* _Exercise_
Each record is to be transcribed in full and exactly.

[Recorded information — start]

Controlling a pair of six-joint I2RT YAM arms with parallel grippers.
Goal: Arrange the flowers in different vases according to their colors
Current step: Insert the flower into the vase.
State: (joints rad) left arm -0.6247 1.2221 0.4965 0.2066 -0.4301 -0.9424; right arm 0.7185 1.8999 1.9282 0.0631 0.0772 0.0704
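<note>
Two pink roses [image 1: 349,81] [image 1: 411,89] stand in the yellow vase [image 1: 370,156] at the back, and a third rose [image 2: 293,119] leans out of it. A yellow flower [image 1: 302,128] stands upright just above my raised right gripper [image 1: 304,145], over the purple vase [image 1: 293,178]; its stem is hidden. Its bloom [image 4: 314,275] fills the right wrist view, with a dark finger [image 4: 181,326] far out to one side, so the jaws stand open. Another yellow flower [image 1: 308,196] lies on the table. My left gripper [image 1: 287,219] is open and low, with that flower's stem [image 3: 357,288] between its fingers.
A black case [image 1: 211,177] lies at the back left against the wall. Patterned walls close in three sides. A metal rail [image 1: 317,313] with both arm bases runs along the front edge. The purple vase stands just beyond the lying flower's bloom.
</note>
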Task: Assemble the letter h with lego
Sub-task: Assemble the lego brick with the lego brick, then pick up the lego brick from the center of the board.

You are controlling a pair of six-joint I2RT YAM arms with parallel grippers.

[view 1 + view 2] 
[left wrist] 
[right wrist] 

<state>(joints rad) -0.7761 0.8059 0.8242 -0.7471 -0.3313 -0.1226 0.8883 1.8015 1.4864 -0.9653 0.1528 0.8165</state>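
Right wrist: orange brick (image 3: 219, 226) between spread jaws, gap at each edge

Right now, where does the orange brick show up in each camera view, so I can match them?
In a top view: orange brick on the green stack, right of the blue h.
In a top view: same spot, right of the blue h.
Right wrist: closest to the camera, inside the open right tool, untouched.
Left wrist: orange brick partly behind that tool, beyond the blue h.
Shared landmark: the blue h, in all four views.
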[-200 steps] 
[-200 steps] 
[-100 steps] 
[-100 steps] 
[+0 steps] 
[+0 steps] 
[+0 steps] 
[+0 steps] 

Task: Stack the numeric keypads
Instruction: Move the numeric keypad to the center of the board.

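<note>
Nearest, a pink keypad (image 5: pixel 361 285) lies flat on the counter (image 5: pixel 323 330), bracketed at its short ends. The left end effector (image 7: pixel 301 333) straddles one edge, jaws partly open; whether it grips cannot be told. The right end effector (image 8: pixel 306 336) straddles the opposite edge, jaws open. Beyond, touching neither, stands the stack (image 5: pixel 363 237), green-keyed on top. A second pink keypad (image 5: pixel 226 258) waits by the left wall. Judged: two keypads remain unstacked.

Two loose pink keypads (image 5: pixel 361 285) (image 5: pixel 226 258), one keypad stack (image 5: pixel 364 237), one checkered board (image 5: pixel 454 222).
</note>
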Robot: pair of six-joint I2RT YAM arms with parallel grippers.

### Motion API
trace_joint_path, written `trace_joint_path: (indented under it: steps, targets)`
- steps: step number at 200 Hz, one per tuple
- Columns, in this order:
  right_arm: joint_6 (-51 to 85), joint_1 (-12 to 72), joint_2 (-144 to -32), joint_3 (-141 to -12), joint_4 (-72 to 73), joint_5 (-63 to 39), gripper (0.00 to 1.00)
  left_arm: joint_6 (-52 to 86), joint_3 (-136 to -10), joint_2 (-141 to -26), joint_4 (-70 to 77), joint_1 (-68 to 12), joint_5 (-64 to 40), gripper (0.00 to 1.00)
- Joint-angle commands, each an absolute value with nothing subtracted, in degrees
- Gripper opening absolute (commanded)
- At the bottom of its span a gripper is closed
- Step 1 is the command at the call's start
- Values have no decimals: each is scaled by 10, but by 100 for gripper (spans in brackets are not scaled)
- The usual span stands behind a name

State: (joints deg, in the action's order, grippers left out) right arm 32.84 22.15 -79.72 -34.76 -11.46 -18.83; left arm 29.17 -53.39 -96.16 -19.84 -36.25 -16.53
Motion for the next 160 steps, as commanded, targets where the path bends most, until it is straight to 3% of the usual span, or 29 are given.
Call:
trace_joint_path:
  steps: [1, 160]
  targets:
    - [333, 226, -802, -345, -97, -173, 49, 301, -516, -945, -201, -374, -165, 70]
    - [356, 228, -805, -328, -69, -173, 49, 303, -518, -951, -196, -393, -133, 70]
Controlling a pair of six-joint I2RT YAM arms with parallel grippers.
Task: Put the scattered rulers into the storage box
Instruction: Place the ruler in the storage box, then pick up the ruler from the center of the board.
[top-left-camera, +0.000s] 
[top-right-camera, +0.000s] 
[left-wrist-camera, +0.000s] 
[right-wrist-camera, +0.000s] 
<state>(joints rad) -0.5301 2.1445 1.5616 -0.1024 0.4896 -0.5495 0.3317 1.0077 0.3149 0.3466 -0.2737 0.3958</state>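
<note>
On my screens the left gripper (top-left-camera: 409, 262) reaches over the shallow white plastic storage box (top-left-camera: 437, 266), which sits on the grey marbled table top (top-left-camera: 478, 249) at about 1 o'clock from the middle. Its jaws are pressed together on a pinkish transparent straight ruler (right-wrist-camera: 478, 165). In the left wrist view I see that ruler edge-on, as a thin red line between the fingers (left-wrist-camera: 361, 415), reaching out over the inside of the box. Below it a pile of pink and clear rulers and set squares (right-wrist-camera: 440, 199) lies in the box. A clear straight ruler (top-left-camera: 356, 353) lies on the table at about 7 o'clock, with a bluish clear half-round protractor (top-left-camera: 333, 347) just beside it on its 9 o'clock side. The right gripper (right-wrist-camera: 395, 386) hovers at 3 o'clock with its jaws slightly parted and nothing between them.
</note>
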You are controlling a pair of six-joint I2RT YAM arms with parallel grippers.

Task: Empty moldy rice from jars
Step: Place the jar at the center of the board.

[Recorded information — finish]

* _Response to the exercise_
Controlling a pair of six-joint I2RT YAM arms with parallel grippers.
Goal: Arrange the flowers in different vases according to their colors
Current step: Insert the flower into the vase.
State: (joints rad) left arm -0.6247 1.2221 0.4965 0.2066 -0.4301 -0.9424; right arm 0.7185 1.8999 1.9282 0.0631 0.0772 0.0704
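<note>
Two pink roses [image 1: 349,81] [image 1: 411,89] stand in the yellow vase [image 1: 370,156] at the back, and a third rose [image 2: 293,119] leans out of it. A yellow flower [image 1: 302,128] stands upright just above my raised right gripper [image 1: 304,145], over the purple vase [image 1: 293,178]; its stem is hidden. Its bloom [image 4: 314,275] fills the right wrist view, with a dark finger [image 4: 181,326] far out to one side, so the jaws stand open. Another yellow flower [image 1: 308,196] lies on the table. My left gripper [image 1: 287,219] is open and low, with that flower's stem [image 3: 357,288] between its fingers.
A black case [image 1: 211,177] lies at the back left against the wall. Patterned walls close in three sides. A metal rail [image 1: 317,313] with both arm bases runs along the front edge. The purple vase stands just beyond the lying flower's bloom.
</note>
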Task: Assemble the letter h with lego
Sub-task: Assemble the lego brick with the lego brick, then pick up the lego brick from the center of the board.

You are controlling a pair of six-joint I2RT YAM arms with parallel grippers.

[view 1 + view 2] 
[left wrist] 
[right wrist] 

<state>(joints rad) -0.7761 0.8059 0.8242 -0.7471 -0.3313 -0.1226 0.8883 1.8015 1.4864 -0.9653 0.1528 0.8165</state>
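Right wrist: orange brick (image 3: 219, 226) between spread jaws, gap at each edge

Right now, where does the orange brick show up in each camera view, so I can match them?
In a top view: orange brick on the green stack, right of the blue h.
In a top view: same spot, right of the blue h.
Right wrist: closest to the camera, inside the open right tool, untouched.
Left wrist: orange brick partly behind that tool, beyond the blue h.
Shared landmark: the blue h, in all four views.
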[-200 steps] 
[-200 steps] 
[-100 steps] 
[-100 steps] 
[+0 steps] 
[+0 steps] 
[+0 steps] 
[+0 steps] 

Task: Stack the numeric keypads
Instruction: Move the numeric keypad to the center of the board.

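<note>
Nearest, a pink keypad (image 5: pixel 361 285) lies flat on the counter (image 5: pixel 323 330), bracketed at its short ends. The left end effector (image 7: pixel 301 333) straddles one edge, jaws partly open; whether it grips cannot be told. The right end effector (image 8: pixel 306 336) straddles the opposite edge, jaws open. Beyond, touching neither, stands the stack (image 5: pixel 363 237), green-keyed on top. A second pink keypad (image 5: pixel 226 258) waits by the left wall. Judged: two keypads remain unstacked.

Two loose pink keypads (image 5: pixel 361 285) (image 5: pixel 226 258), one keypad stack (image 5: pixel 364 237), one checkered board (image 5: pixel 454 222).
</note>
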Robot: pair of six-joint I2RT YAM arms with parallel grippers.

### Motion API
trace_joint_path, written `trace_joint_path: (indented under it: steps, targets)`
- steps: step number at 200 Hz, one per tuple
- Columns, in this order:
  right_arm: joint_6 (-51 to 85), joint_1 (-12 to 72), joint_2 (-144 to -32), joint_3 (-141 to -12), joint_4 (-72 to 73), joint_5 (-63 to 39), gripper (0.00 to 1.00)
  left_arm: joint_6 (-52 to 86), joint_3 (-136 to -10), joint_2 (-141 to -26), joint_4 (-70 to 77), joint_1 (-68 to 12), joint_5 (-64 to 40), gripper (0.00 to 1.00)
- Joint-angle commands, each an absolute value with nothing subtracted, in degrees
- Gripper opening absolute (commanded)
- At the bottom of its span a gripper is closed
- Step 1 is the command at the call's start
- Values have no decimals: each is scaled by 10, but by 100 for gripper (spans in brackets are not scaled)
- The usual span stands behind a name

State: (joints deg, in the action's order, grippers left out) right arm 32.84 22.15 -79.72 -34.76 -11.46 -18.83; left arm 29.17 -53.39 -96.16 -19.84 -36.25 -16.53
Motion for the next 160 steps, as commanded, targets where the path bends most, until it is straight to 3% of the usual span, or 29 are given.
Call:
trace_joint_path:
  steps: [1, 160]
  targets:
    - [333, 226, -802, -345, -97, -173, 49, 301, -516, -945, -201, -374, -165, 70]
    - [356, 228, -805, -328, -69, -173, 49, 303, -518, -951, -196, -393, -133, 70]
Controlling a pair of six-joint I2RT YAM arms with parallel grippers.
Task: Put the scattered rulers into the storage box
Instruction: Place the ruler in the storage box, then pick up the ruler from the center of the board.
[top-left-camera, +0.000s] 
[top-right-camera, +0.000s] 
[left-wrist-camera, +0.000s] 
[right-wrist-camera, +0.000s] 
<state>(joints rad) -0.5301 2.1445 1.5616 -0.1024 0.4896 -0.5495 0.3317 1.0077 0.3149 0.3466 -0.2737 0.3958</state>
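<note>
On my screens the left gripper (top-left-camera: 409, 262) reaches over the shallow white plastic storage box (top-left-camera: 437, 266), which sits on the grey marbled table top (top-left-camera: 478, 249) at about 1 o'clock from the middle. Its jaws are pressed together on a pinkish transparent straight ruler (right-wrist-camera: 478, 165). In the left wrist view I see that ruler edge-on, as a thin red line between the fingers (left-wrist-camera: 361, 415), reaching out over the inside of the box. Below it a pile of pink and clear rulers and set squares (right-wrist-camera: 440, 199) lies in the box. A clear straight ruler (top-left-camera: 356, 353) lies on the table at about 7 o'clock, with a bluish clear half-round protractor (top-left-camera: 333, 347) just beside it on its 9 o'clock side. The right gripper (right-wrist-camera: 395, 386) hovers at 3 o'clock with its jaws slightly parted and nothing between them.
</note>
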You are controlling a pair of six-joint I2RT YAM arms with parallel grippers.

Task: Empty moldy rice from jars
Step: Place the jar at the center of the board.

The output has nothing more to it.